-------- Material provided --------

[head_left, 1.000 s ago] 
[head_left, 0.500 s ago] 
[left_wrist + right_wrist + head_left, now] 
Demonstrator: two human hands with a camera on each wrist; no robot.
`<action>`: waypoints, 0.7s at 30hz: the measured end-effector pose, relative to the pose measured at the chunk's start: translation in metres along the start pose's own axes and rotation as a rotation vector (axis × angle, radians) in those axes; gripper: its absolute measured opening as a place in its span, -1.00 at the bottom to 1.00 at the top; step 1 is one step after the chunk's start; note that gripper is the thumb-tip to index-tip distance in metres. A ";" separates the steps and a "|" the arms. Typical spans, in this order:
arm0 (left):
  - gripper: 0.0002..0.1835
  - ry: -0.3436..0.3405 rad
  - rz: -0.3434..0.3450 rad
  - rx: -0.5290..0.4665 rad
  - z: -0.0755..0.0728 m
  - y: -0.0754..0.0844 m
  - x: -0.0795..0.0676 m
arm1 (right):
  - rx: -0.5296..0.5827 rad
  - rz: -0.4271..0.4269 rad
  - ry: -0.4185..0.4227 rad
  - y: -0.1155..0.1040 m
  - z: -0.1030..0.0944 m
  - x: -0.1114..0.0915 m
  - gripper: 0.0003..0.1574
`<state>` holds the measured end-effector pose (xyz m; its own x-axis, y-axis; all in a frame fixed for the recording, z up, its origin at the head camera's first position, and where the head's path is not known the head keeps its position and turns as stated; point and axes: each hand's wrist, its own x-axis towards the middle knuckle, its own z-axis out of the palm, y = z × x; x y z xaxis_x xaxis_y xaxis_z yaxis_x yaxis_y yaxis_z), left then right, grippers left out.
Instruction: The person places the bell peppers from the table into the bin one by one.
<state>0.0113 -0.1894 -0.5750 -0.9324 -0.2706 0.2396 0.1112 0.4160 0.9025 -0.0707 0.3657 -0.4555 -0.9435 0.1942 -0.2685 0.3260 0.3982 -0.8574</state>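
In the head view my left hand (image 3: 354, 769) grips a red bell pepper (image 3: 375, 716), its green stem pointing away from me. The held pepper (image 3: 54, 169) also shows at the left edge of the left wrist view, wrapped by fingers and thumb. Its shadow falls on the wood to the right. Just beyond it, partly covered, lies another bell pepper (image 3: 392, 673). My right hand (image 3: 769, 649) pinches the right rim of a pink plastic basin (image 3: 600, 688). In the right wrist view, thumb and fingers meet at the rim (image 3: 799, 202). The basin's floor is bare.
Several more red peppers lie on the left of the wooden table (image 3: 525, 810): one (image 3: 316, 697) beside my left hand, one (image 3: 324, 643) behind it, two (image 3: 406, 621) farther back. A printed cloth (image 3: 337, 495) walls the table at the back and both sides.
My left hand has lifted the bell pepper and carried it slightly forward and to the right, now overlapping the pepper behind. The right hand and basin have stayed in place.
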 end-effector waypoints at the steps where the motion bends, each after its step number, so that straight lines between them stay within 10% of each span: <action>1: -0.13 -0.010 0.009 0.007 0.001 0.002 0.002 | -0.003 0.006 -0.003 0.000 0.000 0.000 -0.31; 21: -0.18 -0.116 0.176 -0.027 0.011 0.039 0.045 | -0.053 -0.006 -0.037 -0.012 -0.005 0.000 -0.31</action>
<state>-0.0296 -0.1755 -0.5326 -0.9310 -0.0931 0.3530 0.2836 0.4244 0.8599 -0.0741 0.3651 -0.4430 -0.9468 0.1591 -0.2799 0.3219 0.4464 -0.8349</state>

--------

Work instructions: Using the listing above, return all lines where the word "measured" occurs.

Expected answer:
`<action>`: waypoints, 0.7s at 30hz: the measured end-effector pose, relative to the pose measured at the chunk's start: translation in metres along the start pose's own axes and rotation as a rotation vector (axis × angle, radians) in those axes; gripper: its absolute measured opening as a place in its span, -1.00 at the bottom to 1.00 at the top; step 1 is one step after the chunk's start; note that gripper is the thumb-tip to index-tip distance in metres. A ";" separates the steps and a "|" the arms. Typical spans, in this order:
`<state>` holds the measured end-effector pose (xyz m; its own x-axis, y-axis; all in a frame fixed for the recording, z up, its origin at the head camera's first position, and where the head's path is not known the head keeps its position and turns as stated; point and axes: each hand's wrist, its own x-axis towards the middle knuckle, its own z-axis out of the palm, y = z × x; x y z xaxis_x xaxis_y xaxis_z yaxis_x yaxis_y yaxis_z), left then right, grippers left out.

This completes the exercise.